#IdeaMonth Day Six: The Lazy Valet

I live in San Francisco and, like most people, I don't have a garage or parking space. When I commuted to work, I spent 10-30 minutes per day trying to find parking. Now that I work in the city, it's almost worse. Every day is a calculation. Am I willing to give up the space to drive somewhere, taking into consideration the time and cost required to find a new space when I return? How long am I willing to spend looking for a residential (i.e. non-metered) parking spot that isn't slated for street cleaning or construction? 

Parking is a suck—time, money, and sanity. And when you have a spot, it's not over. Keeping track of your parking situation is a drain, too. 

Services have sprung up around the issue—from standard parking garages to the PayByPhone mobile app to Zirx's "smart parking." 

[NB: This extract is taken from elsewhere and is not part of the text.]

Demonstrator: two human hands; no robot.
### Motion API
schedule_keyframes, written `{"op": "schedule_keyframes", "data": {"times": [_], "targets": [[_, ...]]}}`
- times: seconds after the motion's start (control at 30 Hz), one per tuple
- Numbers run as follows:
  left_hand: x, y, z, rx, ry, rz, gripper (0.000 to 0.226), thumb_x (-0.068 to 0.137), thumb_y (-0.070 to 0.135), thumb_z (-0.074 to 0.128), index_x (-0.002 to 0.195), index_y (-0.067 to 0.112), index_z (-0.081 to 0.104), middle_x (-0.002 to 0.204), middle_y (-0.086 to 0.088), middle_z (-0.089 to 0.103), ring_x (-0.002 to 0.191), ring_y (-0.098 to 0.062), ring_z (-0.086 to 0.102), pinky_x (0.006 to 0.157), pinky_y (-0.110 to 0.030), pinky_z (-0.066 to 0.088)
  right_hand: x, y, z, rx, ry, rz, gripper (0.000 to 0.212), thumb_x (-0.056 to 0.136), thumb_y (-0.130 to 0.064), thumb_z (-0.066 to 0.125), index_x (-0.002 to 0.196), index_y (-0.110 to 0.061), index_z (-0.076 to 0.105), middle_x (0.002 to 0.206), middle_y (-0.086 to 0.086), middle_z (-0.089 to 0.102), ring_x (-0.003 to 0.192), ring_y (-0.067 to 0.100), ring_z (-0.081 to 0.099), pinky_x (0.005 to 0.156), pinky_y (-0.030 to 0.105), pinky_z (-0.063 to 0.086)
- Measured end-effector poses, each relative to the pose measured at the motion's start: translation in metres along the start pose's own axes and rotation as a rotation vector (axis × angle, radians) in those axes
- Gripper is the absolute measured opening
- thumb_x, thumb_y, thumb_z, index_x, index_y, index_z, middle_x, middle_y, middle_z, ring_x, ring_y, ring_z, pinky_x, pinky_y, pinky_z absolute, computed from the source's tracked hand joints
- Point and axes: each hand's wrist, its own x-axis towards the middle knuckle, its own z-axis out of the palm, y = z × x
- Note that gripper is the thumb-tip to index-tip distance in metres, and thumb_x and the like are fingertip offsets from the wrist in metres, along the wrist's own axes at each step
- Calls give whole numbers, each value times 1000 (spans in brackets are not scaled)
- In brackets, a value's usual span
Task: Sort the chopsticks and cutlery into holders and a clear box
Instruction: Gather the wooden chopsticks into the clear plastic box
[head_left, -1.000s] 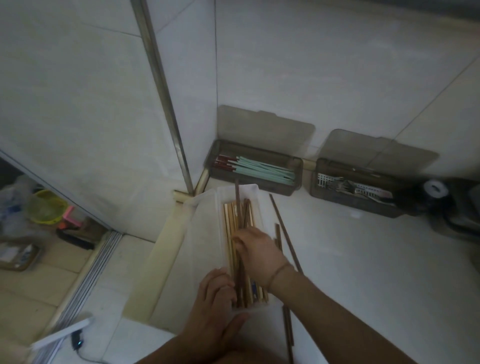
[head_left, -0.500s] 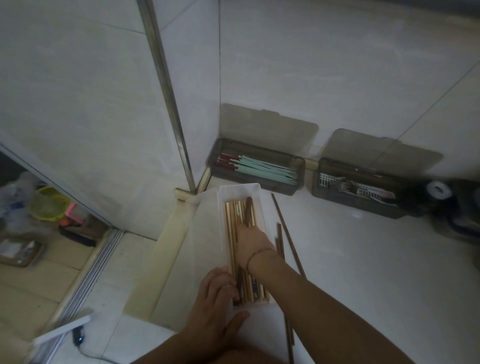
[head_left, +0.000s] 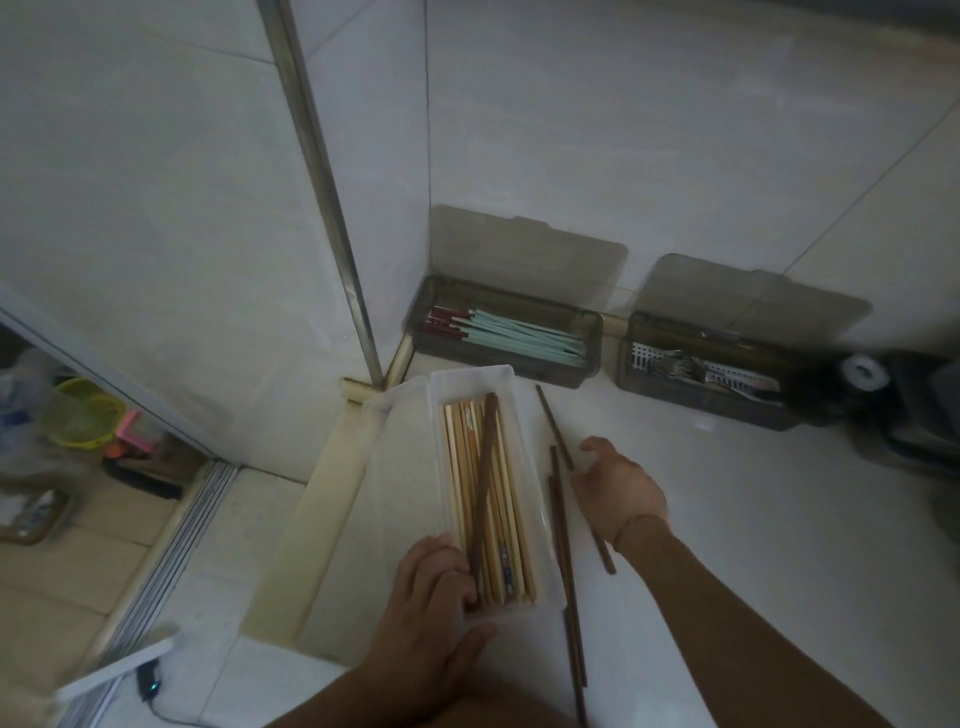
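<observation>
Chopsticks fill the clear box near the counter's left edge, pale wooden chopsticks packed lengthwise and one dark chopstick lying slantwise on top. Nearest us, the left hand grips the box's near end, fingers curled over the rim onto the sticks, thumb spread along the outside. Just right of the box, loose dark chopsticks lie on the white counter, running from the near edge toward the wall. The right hand hovers over them, fingers loosely curled downward; whether it actually pinches a stick, I cannot tell. Farther back, against the tiled wall, two smoky holders stand with lids raised: the left holder carries pale green chopsticks with red ends, the right holder carries metal cutlery. Well off to the far left, below the counter, a yellow-green basket sits on the floor.
</observation>
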Motion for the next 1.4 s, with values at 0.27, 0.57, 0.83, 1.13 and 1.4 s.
{"op": "schedule_keyframes", "data": {"times": [0.27, 0.57, 0.83, 1.13, 1.4], "targets": [[1, 0, -3, 15, -14, 2, 29, 97, 48, 47, 99, 19, 46, 113, -1, 46, 124, -20, 40, 117, -34, 26, 3, 3, 8, -389, -116, -295, 36, 96, -19, 38, 132, -18, 33, 110, 7, 63, 90, 28, 64, 66, 32, 43], [0, -4, -2, -3, -20, -11, 40, 97, 52, 47, 105, 13, 47, 118, -3, 45, 133, -16, 33, 119, -30, 22, -46, 1, -29, -21, 451, -659, 25, 81, -23, 43, 68, -15, 64, 56, -5, 54, 40, 9, 42, 45, 14, 30], [8, 2, -2, 8, 80, 68, 40, 100, 47, 46, 99, 7, 47, 108, -6, 45, 114, -26, 44, 115, -35, 28, -44, -86, -20, 97, 172, -702, 22, 86, -24, 42, 85, -15, 62, 78, 3, 64, 63, 22, 61, 57, 30, 52], [-6, -11, 8, -44, 43, 12, 37, 97, 48, 55, 101, 11, 49, 115, -5, 48, 133, -17, 36, 120, -33, 23, -28, -112, 26, -161, -244, -475, 20, 93, -9, 43, 103, -5, 60, 101, 16, 65, 89, 31, 64, 76, 35, 52], [2, -6, 5, -39, 85, 64, 35, 98, 45, 52, 102, 11, 46, 114, -6, 48, 127, -21, 39, 117, -37, 28, -33, -105, 34, -161, -277, -448, 22, 93, -11, 45, 113, -8, 53, 105, 15, 63, 91, 29, 64, 75, 35, 51]]}}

Several months ago, after a particularly bad parking week, I thought, "Man, I'm lazy. I just want a valet."

Valet + Lazy = Valazy

I don't necessarily need someone to meet me, take my car, and park it in their own garage. Most days, I'd settle for a neighborhood valet who will find what I need within the parameters that I set. Meter or residential? What's the earliest I'm willing to wake up to use/move it? How far from my apartment am I willing to have it parked? How long am I willing to pay for Valazy to look for said spot?

There are loads of marketing and product integration opportunities that would come with such a service.

Valet + car wash + dinner pick-up + grocery run + car maintenance + friend pick-up + laundry + dry-cleaning + pet-grooming

That's what I'm thinking about on this Monday morning.